→ RECORDS TO USE
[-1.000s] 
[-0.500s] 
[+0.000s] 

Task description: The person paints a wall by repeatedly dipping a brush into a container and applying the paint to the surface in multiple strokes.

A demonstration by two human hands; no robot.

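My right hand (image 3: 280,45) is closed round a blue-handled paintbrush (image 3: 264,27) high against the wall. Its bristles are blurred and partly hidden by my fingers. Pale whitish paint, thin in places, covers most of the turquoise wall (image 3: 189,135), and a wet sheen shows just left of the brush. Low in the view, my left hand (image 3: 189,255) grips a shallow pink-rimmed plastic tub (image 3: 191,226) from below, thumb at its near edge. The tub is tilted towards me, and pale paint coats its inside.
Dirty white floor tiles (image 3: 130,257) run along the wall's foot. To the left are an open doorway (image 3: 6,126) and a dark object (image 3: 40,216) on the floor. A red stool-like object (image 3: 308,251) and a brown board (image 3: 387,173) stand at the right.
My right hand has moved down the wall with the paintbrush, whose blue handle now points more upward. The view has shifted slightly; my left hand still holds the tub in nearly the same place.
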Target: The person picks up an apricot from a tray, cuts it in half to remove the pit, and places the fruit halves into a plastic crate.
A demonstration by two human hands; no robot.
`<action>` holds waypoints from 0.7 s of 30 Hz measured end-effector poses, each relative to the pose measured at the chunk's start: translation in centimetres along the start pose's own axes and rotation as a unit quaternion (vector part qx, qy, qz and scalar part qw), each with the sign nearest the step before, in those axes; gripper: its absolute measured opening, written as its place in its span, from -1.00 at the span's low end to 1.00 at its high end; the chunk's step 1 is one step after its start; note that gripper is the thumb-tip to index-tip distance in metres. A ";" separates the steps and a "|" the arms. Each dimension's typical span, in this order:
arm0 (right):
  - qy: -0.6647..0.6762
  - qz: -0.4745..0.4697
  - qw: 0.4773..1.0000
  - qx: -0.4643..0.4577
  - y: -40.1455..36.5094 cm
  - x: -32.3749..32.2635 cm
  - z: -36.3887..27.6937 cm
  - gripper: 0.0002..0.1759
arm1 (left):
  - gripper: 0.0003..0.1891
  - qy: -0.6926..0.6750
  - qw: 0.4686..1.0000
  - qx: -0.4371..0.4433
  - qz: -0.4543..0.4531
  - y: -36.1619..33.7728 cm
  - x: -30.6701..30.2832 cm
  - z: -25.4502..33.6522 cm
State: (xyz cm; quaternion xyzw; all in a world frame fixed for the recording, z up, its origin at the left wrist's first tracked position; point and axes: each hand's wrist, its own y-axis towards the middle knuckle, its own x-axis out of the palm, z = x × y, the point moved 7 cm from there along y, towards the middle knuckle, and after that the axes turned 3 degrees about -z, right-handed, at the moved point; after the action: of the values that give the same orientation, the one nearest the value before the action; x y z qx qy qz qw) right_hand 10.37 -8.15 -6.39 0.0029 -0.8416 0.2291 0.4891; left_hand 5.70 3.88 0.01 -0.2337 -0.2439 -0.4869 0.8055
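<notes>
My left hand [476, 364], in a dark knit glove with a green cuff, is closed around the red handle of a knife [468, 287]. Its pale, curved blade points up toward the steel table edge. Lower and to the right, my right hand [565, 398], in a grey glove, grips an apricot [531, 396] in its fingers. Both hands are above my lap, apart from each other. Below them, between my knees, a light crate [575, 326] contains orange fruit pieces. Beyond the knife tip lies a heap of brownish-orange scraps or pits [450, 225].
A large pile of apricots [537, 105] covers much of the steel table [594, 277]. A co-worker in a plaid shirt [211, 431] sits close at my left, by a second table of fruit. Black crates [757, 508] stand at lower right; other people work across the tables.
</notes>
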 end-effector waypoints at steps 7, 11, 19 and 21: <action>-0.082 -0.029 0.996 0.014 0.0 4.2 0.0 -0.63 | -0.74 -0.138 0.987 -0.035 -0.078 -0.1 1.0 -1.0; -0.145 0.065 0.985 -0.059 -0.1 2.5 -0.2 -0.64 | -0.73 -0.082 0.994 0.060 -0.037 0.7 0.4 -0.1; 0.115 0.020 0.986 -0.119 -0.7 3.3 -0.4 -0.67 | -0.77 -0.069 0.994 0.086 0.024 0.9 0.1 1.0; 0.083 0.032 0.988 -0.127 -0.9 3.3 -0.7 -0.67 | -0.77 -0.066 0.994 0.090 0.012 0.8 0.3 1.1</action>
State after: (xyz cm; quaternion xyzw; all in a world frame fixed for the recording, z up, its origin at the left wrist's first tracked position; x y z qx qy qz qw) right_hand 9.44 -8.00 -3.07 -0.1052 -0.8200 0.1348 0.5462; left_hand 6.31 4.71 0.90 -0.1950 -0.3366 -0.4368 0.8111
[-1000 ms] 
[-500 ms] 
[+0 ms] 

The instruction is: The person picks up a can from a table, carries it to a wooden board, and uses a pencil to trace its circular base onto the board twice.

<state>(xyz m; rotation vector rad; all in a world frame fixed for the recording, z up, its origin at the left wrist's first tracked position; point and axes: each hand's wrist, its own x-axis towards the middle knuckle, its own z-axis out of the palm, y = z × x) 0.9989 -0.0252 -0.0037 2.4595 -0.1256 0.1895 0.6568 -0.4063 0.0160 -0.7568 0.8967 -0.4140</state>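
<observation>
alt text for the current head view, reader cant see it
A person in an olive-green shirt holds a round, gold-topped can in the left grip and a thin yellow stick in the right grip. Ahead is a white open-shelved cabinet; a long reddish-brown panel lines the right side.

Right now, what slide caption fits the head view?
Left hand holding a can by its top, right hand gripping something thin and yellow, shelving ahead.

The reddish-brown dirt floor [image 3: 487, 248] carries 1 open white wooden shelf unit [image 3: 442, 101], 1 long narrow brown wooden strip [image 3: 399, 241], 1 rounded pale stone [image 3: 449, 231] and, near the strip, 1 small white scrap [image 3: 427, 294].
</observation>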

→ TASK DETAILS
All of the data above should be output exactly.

→ TASK RESPONSE
[-1.000s] 
[-0.500s] 
[+0.000s] 

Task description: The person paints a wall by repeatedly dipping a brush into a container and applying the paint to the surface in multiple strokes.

A demonstration by two human hands; no robot.

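My right hand (image 3: 280,45) is closed round a blue-handled paintbrush (image 3: 264,27) high against the wall. Its bristles are blurred and partly hidden by my fingers. Pale whitish paint, thin in places, covers most of the turquoise wall (image 3: 189,135), and a wet sheen shows just left of the brush. Low in the view, my left hand (image 3: 189,255) grips a shallow pink-rimmed plastic tub (image 3: 191,226) from below, thumb at its near edge. The tub is tilted towards me, and pale paint coats its inside.
Dirty white floor tiles (image 3: 130,257) run along the wall's foot. To the left are an open doorway (image 3: 6,126) and a dark object (image 3: 40,216) on the floor. A red stool-like object (image 3: 308,251) and a brown board (image 3: 387,173) stand at the right.
My right hand has moved down the wall with the paintbrush, whose blue handle now points more upward. The view has shifted slightly; my left hand still holds the tub in nearly the same place.
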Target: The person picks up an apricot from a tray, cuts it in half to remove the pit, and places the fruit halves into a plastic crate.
A demonstration by two human hands; no robot.
`<action>` holds waypoints from 0.7 s of 30 Hz measured end-effector poses, each relative to the pose measured at the chunk's start: translation in centimetres along the start pose's own axes and rotation as a unit quaternion (vector part qx, qy, qz and scalar part qw), each with the sign nearest the step before, in those axes; gripper: its absolute measured opening, written as its place in its span, from -1.00 at the span's low end to 1.00 at its high end; the chunk's step 1 is one step after its start; note that gripper is the thumb-tip to index-tip distance in metres. A ";" separates the steps and a "|" the arms. Each dimension's typical span, in this order:
arm0 (right):
  - qy: -0.6647..0.6762
  - qz: -0.4745..0.4697
  - qw: 0.4773..1.0000
  - qx: -0.4643..0.4577
  - y: -40.1455..36.5094 cm
  - x: -32.3749..32.2635 cm
  - z: -36.3887..27.6937 cm
  - gripper: 0.0002..0.1759
arm1 (left):
  - gripper: 0.0003..0.1891
  - qy: -0.6926..0.6750
  - qw: 0.4686..1.0000
  - qx: -0.4371..0.4433
  - qz: -0.4543..0.4531
  - y: -36.1619..33.7728 cm
  - x: -30.6701..30.2832 cm
  - z: -25.4502..33.6522 cm
State: (xyz cm; quaternion xyzw; all in a world frame fixed for the recording, z up, its origin at the left wrist's first tracked position; point and axes: each hand's wrist, its own y-axis towards the middle knuckle, its own x-axis out of the palm, z = x × y, the point moved 7 cm from there along y, towards the middle knuckle, and after that the axes turned 3 degrees about -z, right-handed, at the moved point; after the action: of the values that give the same orientation, the one nearest the value before the action; x y z qx qy qz qw) right_hand 10.37 -8.15 -6.39 0.0029 -0.8416 0.2291 0.4891; left_hand 5.70 3.88 0.01 -0.2337 -0.2439 -0.4869 0.8055
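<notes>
My left hand [476, 364], in a dark knit glove with a green cuff, is closed around the red handle of a knife [468, 287]. Its pale, curved blade points up toward the steel table edge. Lower and to the right, my right hand [565, 398], in a grey glove, grips an apricot [531, 396] in its fingers. Both hands are above my lap, apart from each other. Below them, between my knees, a light crate [575, 326] contains orange fruit pieces. Beyond the knife tip lies a heap of brownish-orange scraps or pits [450, 225].
A large pile of apricots [537, 105] covers much of the steel table [594, 277]. A co-worker in a plaid shirt [211, 431] sits close at my left, by a second table of fruit. Black crates [757, 508] stand at lower right; other people work across the tables.
</notes>
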 end-effector waypoints at steps 7, 11, 19 and 21: <action>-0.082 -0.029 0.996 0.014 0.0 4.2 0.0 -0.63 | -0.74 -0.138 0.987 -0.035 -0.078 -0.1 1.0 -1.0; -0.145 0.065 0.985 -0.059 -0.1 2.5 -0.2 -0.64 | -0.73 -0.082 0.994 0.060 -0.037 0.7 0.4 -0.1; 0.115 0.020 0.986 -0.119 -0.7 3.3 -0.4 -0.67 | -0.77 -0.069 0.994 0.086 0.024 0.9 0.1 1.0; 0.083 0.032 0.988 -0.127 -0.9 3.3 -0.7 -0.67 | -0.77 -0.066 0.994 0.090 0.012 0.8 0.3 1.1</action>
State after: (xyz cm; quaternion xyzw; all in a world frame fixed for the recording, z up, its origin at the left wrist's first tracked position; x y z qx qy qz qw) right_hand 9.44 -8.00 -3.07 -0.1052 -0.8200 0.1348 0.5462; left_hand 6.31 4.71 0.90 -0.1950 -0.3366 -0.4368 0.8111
[-1000 ms] 
[-500 ms] 
[+0 ms] 

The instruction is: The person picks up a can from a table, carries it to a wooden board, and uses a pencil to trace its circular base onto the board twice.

<state>(xyz m; rotation vector rad; all in a world frame fixed for the recording, z up, its origin at the left wrist's first tracked position; point and axes: each hand's wrist, its own x-axis towards the middle knuckle, its own z-axis out of the palm, y = z × x) 0.9989 -0.0252 -0.0037 2.4595 -0.1256 0.1895 0.6568 -0.4063 0.0160 -0.7568 0.8967 -0.4140</state>
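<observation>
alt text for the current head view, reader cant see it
A person in an olive-green shirt holds a round, gold-topped can in the left grip and a thin yellow stick in the right grip. Ahead is a white open-shelved cabinet; a long reddish-brown panel lines the right side.

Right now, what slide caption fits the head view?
Left hand holding a can by its top, right hand gripping something thin and yellow, shelving ahead.

The reddish-brown dirt floor [image 3: 487, 248] carries 1 open white wooden shelf unit [image 3: 442, 101], 1 long narrow brown wooden strip [image 3: 399, 241], 1 rounded pale stone [image 3: 449, 231] and, near the strip, 1 small white scrap [image 3: 427, 294].
</observation>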

The exercise requires no additional content.